Amazon, 250 milioni di euro di stangata per evasione fiscale

Amazon dovrà restituire la cifra al Lussemburgo. La decisione della Ue e la replica del colosso: "Valutiamo ricorso in appello"

La Commissione Europea ha ordinato ad Amazon di pagare 250 milioni di euro di tasse al Lussemburgo, ovvero di restituire quei “vantaggi fiscali” ricevuti sulla base di un accordo fiscale del 2003 ritenuto contrario alle regole comunitarie. “Tre quarti dei suoi profitti non sono stati tassati” grazie a un accordo fiscale (tax ruling) stretto nel 2003. Lo scrive la Commissione Ue al termine della sua indagine partita ad ottobre 2014, e chiede al Granducato di recuperare gli aiuti da Amazon.

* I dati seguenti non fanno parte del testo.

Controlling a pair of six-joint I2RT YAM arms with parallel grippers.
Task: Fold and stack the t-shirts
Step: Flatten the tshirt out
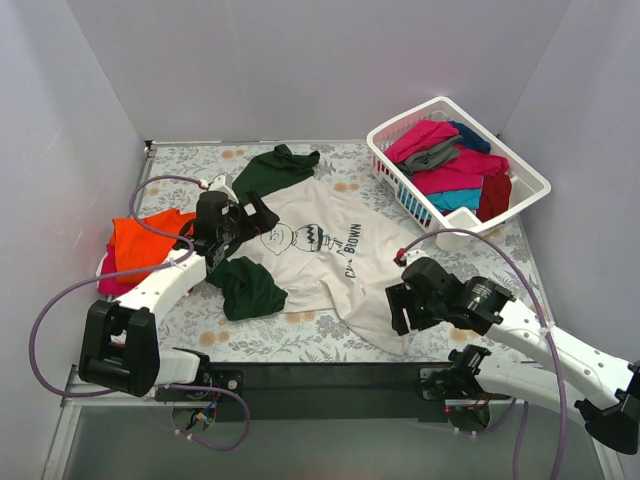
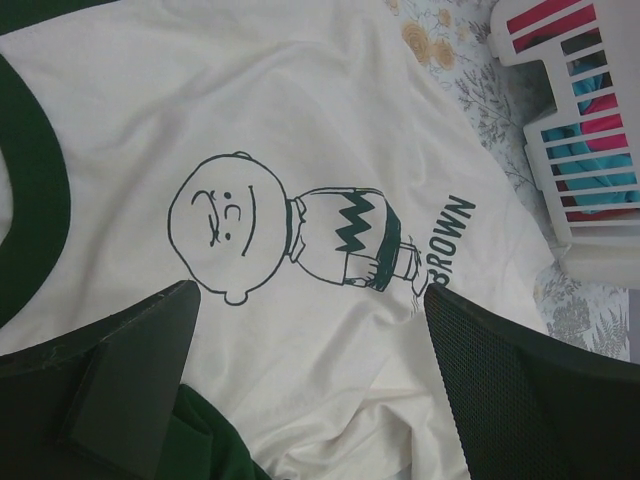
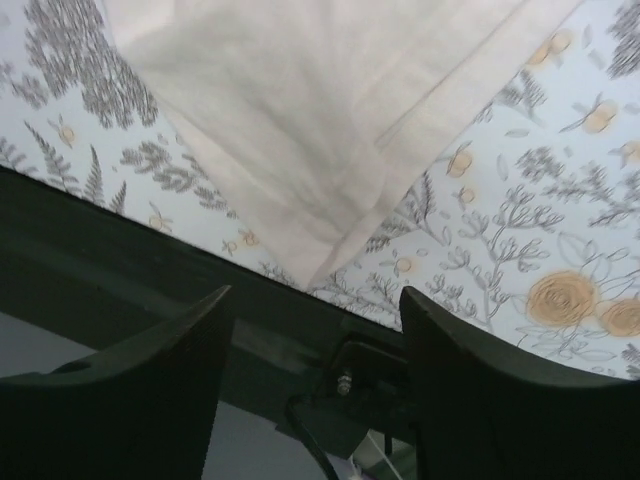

Il Lussemburgo ha consentito ad Amazon di pagare “quattro volte in meno di tasse rispetto ad altre società” residenti nel Paese, ha detto la commissaria alla concorrenza Margrethe Vestager, spiegando come si tratti di una “condotta illegale” perché “non si possono dare alle multinazionali benefici fiscali che altri non hanno”. In seguito ad un’indagine lanciata ad ottobre 2014, Bruxelles ha concluso che un ‘tax ruling’ siglato dal Lussemburgo nel 2003, e prolungato nel 2011, ha ridotto le tasse pagate da Amazon “senza alcuna giustificazione valida”.

Come riporta Ansa, l’accordo ha consentito all’azienda di spostare la vasta maggioranza dei suoi profitti da un gruppo soggetto alla tassazione lussemburghese (Amazon EU) ad una società non soggetta ad alcuna tassazione (Amazon Europe Holding Technologies). In particolare, il tax ruling ha appoggiato il pagamento di una royalty da Amazon EU ad Amazon Europe Holding Technologies, che ha significativamente ridotto i profitti tassabili. Secondo la Commissione, il pagamento della royalty, sostenuto dal tax ruling, non rifletteva “la realtà economica del mercato”.

LA REPLICA DI AMAZON –  “Riteniamo che Amazon non abbia ricevuto alcun trattamento speciale dal Lussemburgo e di aver pagato le tasse in piena conformità con la legislazione fiscale lussemburghese ed internazionale – afferma una nota -. Studieremo la decisione della Commissione e valuteremo le nostre opzioni legali, tra cui il ricorso in appello. I nostri 50.000 dipendenti in tutta Europa rimangono focalizzati a offrire il miglior servizio ai nostri clienti e alle centinaia di migliaia di piccole imprese che lavorano con noi”.